Protokoll der Sitzung vom 25.04.2018

Drittens: Sie haben in Ihrer Stellungnahme erwähnt, dass es in diesem Bereich Ausgründungen gibt. Ja, Sie nehmen da zwei an, aus den Jahren 2003 und 2008, aber seitdem ist nichts mehr gelaufen. Jetzt frage ich Sie einmal als Gründer: Welche Ausgründungen haben wir denn in Sachsen in diesen Hochtechnologiebereichen? Wie wollen wir denn Unternehmertum wecken, wenn wir den CO2Ausstoß immer wieder verteufeln und damit dieses Potenzial in Sachsen zerstören? Welche Förderinstrumentarien haben wir denn, um Gründern und jungen Wissenschaftlern an Universitäten die Möglichkeit zu geben, sich auszugründen?

(Zurufe von der CDU)

Kommen Sie mir jetzt bitte nicht mit dem Gründerstipendium, welches ein Jahr lang läuft! Sie brauchen hier Instrumentarien, die drei bis fünf Jahre dauern, um wirklich den Aufbau eines Unternehmens zu schaffen. Welche Investoren würden wir denn hier finden, die in ein solches Unternehmen investieren? Meine Damen und Herren, mit Verlaub gesagt: Eine recht einfache App wird jeder verstehen, aber bei technischen Details wird es leider etwas eng.

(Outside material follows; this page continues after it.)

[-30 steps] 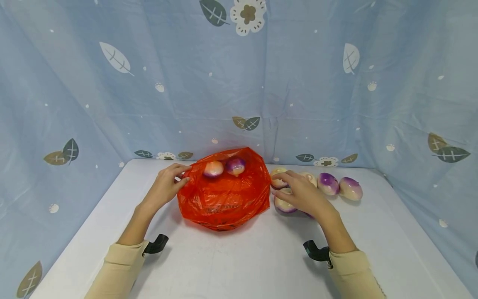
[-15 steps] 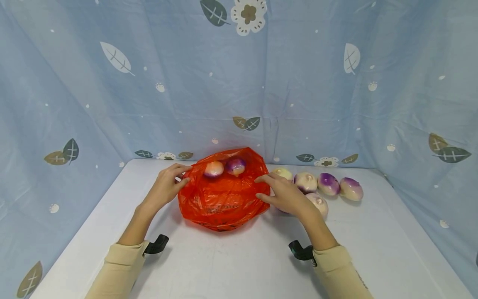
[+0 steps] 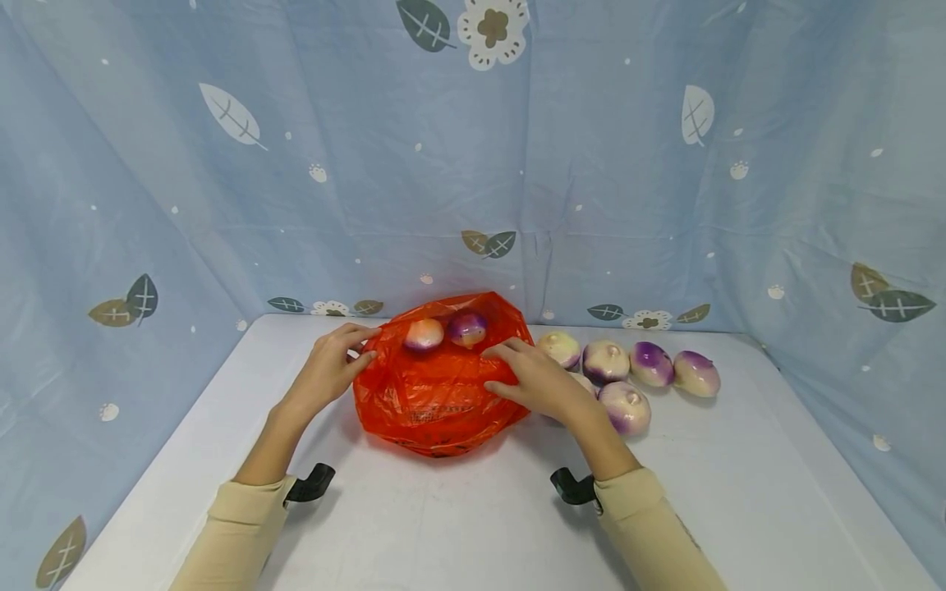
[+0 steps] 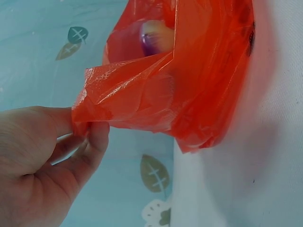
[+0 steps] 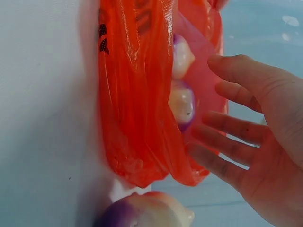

Es ist viel Schatten, aber auch ein kleines Licht in diesem Antrag. Möge dieses Licht zu einem Feuer für den sächsischen Leichtbau werden und den Wirtschaftsstandort Sachsen voranbringen. Wir werden dem Antrag deswegen zustimmen.

Vielen Dank.

(Beifall bei der AfD)

Für die Fraktion BÜNDNIS 90/DIE GRÜNEN spricht jetzt der Abg. Dr. Lippold, meine Damen und Herren. Bitte, Herr Dr. Lippold, Sie haben das Wort.

Sehr geehrter Herr Präsident! Meine Damen und Herren! Wenn es Ihnen darum geht, sächsische Leichtbauschlüsseltechnologien voranzubringen, so verstehe ich nicht, warum Sie damit ausgerechnet mit diesem Antrag anfangen, denn diesen haben Sie in Leichtbauweise ausgeführt. Damit meine ich nicht schlank, sondern dünn.

(Vereinzelt Beifall bei den GRÜNEN und den LINKEN sowie der Abg. Dr. Kirsten Muster, fraktionslos)

Warum schreiben Sie nicht einfach, worin das Problem besteht, für das wir hier Lösungen diskutieren und eventuell beschließen müssen? Gesagt haben Sie es in der Debatte ja.

Das Problem stellt sich doch so dar: Im Herbst 2017 wurde klar, dass das Bundesexzellenzcluster MERGE an der TU Chemnitz bis auf die Auslauffinanzierung keine weitere Bundesförderung erhalten wird. Dorthin waren bis zu diesem Zeitpunkt 34 Millionen Euro geflossen, drei Viertel davon vom Bund plus weitere Mittel für Forschungsinfrastruktur. Viele Projekte wurden begonnen, Netzwerke geknüpft, Industriekooperationen angeschoben. Jetzt steht angesichts der entfallenden Exzellenzförderung vieles davon im Regen.

Zugleich ist aber die Leichtbaukompetenz wirtschafts- und technologiepolitisch ganz sicher eines der sächsischen Kernthemen, weil sie ein Hebel für die Wettbewerbsvorteile vieler sächsischer Unternehmen werden kann. Nun muss dringend nach Finanzierungslösungen gesucht werden, damit hier nicht Kompetenz und Arbeitsfähigkeit wegbrechen.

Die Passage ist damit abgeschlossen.